:: Given information ::
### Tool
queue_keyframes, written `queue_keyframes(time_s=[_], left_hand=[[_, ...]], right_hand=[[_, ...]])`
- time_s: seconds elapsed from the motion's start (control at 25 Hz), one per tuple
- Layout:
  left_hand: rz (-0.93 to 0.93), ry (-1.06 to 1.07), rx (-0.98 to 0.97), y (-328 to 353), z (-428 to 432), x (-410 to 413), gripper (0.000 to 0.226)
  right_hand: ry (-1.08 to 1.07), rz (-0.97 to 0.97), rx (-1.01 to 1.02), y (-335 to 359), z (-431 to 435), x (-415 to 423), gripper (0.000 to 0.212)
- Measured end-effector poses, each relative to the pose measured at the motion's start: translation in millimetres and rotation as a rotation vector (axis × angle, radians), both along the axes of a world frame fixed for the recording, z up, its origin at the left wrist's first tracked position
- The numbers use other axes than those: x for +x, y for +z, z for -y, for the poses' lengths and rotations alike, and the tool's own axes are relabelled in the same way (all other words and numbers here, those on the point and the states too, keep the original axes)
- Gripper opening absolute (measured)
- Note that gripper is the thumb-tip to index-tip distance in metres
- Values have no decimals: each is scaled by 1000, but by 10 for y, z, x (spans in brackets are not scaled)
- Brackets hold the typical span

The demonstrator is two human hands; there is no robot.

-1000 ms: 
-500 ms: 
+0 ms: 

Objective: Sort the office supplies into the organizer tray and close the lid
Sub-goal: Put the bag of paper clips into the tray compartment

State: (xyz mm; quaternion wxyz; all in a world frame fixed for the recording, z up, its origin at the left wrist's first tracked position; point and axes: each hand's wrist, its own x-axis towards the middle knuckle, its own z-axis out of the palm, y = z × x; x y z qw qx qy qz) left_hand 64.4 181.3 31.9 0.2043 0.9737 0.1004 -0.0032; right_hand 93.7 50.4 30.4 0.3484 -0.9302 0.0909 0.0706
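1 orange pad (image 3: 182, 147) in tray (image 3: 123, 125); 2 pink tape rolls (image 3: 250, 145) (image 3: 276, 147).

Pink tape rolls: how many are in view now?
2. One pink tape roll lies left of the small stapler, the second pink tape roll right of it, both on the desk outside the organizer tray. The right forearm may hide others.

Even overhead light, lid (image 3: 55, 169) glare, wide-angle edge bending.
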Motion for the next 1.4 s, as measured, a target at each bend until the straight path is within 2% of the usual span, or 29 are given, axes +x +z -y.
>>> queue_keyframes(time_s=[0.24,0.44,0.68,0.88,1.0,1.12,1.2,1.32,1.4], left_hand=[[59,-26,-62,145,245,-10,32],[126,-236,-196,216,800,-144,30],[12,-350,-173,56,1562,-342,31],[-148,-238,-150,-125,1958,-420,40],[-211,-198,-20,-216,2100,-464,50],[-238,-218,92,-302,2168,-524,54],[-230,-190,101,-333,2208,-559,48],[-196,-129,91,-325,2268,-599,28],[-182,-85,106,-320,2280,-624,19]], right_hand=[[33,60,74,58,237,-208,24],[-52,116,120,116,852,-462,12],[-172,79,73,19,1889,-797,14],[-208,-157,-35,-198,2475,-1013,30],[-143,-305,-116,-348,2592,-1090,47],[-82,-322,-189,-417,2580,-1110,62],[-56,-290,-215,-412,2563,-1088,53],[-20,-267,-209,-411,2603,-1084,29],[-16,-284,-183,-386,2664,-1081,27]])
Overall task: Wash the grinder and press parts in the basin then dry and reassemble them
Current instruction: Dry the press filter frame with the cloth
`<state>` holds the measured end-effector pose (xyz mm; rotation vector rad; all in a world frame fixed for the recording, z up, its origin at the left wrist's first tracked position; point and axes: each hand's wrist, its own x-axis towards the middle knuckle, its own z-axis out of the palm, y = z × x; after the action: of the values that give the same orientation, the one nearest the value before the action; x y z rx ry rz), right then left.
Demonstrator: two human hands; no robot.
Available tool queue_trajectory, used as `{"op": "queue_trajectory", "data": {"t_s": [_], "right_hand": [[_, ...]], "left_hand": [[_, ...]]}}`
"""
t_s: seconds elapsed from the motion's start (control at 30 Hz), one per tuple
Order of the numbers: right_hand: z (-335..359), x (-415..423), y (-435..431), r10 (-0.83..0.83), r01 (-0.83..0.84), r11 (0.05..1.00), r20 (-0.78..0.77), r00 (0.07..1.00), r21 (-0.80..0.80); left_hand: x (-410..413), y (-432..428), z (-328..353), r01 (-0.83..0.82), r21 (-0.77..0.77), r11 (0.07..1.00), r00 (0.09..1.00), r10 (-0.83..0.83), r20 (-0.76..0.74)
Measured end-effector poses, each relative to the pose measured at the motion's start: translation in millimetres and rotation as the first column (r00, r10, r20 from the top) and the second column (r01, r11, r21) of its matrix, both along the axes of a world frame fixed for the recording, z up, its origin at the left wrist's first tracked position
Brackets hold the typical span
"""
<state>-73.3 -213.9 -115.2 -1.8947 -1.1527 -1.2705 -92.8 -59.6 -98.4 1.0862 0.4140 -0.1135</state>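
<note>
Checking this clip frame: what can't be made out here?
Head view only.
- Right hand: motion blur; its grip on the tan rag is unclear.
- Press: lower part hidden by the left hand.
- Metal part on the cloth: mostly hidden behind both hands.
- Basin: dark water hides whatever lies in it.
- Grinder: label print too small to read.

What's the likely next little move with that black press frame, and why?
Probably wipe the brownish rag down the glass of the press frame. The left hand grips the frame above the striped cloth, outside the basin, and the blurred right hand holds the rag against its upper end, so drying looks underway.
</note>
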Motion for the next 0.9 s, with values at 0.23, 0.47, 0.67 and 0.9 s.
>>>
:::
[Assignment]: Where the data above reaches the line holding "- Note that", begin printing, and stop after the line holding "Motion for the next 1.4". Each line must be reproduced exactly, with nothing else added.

[Solved problem]:
- Note that gripper is the thumb-tip to index-tip distance in metres
- Values have no decimals: each is scaled by 1000, but by 10 for y, z, x (spans in brackets are not scaled)
- Brackets hold the typical span

The demonstrator is two human hands; there is no robot.

-1000 ms: 
-500 ms: 
+0 ms: 

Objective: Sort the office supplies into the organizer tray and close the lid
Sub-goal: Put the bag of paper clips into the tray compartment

State: (xyz mm; quaternion wxyz; all in a world frame fixed for the recording, z up, its origin at the left wrist's first tracked position; point and axes: each hand's wrist, its own x-axis towards the middle knuckle, its own z-axis out of the palm, y = z × x; x y z qw qx qy qz) left_hand 64.4 181.3 31.9 0.2043 0.9737 0.1004 -0.0032; right_hand 93.7 50.4 30.4 0.3484 -0.9302 0.0909 0.0706
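1 orange pad (image 3: 182, 147) in tray (image 3: 123, 125); 2 pink tape rolls (image 3: 250, 145) (image 3: 276, 147).

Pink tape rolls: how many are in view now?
2. One pink tape roll lies left of the small stapler, the second pink tape roll right of it, both on the desk outside the organizer tray. The right forearm may hide others.

Even overhead light, lid (image 3: 55, 169) glare, wide-angle edge bending.
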Motion for the next 1.4 s, as measured, a target at each bend until the straight path is within 2% of the usual span, or 29 are given, axes +x +z -y.

Work on this exercise is complete, and nothing remains.